You're definitely not the only one. My future is on hold once again because I'm terrible at interviews and can only get hired for entry level positions. Don't give up my dear. I know it doesn't feel good but all you can do is try to be more confident next time around.


----------



## visualkeirockstar (Aug 5, 2012)

Been there many times. You just have move on and try again.


----------



## iCod (Feb 17, 2015)

Nah, you're not alone.
SA has held me back from any opportunity for anything ever. It's a horrible thing to have.

Job wise? I'm just defeated already. How the hell am I supposed to get a job while having SA and depression, let alone actually being able to maintain it? It's so ****ing unfair.

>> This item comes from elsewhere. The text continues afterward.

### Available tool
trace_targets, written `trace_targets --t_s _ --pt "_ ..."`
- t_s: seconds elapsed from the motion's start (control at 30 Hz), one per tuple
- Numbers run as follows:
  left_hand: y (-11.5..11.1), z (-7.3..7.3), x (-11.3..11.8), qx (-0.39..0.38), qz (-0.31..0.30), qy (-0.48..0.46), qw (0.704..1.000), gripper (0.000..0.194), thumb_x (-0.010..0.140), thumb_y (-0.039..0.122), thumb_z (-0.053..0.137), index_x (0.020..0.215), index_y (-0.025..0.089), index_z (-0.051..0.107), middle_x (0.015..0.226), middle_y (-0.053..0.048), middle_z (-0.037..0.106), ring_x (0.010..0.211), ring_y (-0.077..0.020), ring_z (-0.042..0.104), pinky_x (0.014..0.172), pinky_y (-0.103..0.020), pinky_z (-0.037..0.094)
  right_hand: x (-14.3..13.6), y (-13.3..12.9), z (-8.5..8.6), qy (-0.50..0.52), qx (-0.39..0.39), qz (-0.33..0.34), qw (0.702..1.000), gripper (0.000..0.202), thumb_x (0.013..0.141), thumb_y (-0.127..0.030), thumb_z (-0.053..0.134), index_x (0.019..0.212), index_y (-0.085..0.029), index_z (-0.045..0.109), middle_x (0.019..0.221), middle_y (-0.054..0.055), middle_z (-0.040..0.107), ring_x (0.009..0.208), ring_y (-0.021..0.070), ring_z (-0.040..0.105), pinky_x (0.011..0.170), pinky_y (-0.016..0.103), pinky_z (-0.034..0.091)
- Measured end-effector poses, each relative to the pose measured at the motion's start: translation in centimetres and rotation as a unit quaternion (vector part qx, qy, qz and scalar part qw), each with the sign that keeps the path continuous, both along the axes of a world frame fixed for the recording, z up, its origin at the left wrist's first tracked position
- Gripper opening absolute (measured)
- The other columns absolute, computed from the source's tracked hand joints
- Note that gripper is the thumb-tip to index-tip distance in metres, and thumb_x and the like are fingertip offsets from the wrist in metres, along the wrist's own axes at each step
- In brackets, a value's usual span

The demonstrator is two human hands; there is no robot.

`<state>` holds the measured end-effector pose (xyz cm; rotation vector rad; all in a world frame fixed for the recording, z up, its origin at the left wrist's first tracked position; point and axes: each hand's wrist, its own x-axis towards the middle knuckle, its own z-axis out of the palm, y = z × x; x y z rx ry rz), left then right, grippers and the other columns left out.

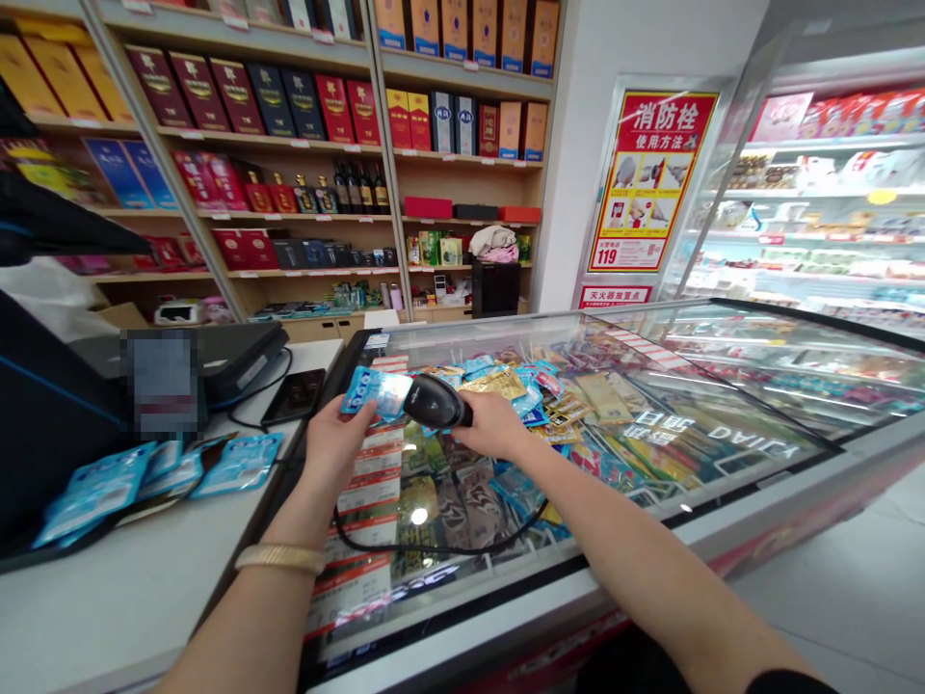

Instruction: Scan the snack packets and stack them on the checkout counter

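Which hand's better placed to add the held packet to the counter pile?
Likely left: left hand holds the blue packet and sits nearer the pile; right hand grips the scanner.

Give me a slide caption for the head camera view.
Left hand holds a blue packet up to the black scanner in the right hand, above a glass-topped display case.

A: What's on the small screen (pixel 163 384)?
B: Can't tell; it's blurred into blocks (edges included).
A: And the scanner's (pixel 434 400) handle?
B: Mostly hidden inside the right grip (pixel 492 424). The left grip (pixel 338 434) covers part of the blue packet (pixel 368 390).
A: The shelf price tags (pixel 470 66)?
B: Too small to read. The freezer (pixel 885 436) runs off the right edge.
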<state>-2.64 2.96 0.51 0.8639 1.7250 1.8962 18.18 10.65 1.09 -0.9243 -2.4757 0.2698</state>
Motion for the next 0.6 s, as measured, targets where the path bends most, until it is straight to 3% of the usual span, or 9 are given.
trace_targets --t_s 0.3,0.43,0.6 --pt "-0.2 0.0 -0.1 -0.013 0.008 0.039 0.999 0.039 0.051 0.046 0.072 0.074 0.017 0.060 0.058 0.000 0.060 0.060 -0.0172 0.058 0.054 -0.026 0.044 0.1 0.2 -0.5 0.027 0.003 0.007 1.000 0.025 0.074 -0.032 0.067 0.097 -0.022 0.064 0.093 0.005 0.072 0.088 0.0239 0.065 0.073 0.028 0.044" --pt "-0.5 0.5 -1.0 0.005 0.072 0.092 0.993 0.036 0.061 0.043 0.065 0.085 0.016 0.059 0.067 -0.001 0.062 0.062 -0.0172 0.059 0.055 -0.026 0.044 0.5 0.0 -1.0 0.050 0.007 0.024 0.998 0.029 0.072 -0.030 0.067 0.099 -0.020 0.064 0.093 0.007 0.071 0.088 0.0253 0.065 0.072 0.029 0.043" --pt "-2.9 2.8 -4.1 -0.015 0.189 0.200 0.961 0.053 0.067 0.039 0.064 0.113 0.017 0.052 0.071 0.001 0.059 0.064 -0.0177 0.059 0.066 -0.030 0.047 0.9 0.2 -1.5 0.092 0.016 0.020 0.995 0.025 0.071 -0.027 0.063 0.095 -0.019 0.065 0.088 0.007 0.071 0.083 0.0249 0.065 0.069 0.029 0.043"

I can't do anything with my life because the world is so extroverted-focused...


----------



## goku23 (Nov 22, 2014)

damn, sorry to hear that.
i failed at least 3 interviews for similar reasons - for security i wasn't outspoken enough, for a gym instructor i wasn't people orientated enough and for the other one i wasn't even told why i failed!

fluked the job i'm in now i guess!
but i think it's because i had a skill they were interested in and just presented myself as an efficient worker.

not my dream job but i've had an approach from a gym to work as a personal trainer so if you're good at what you do you'll definitely get a job in it, just don't give up.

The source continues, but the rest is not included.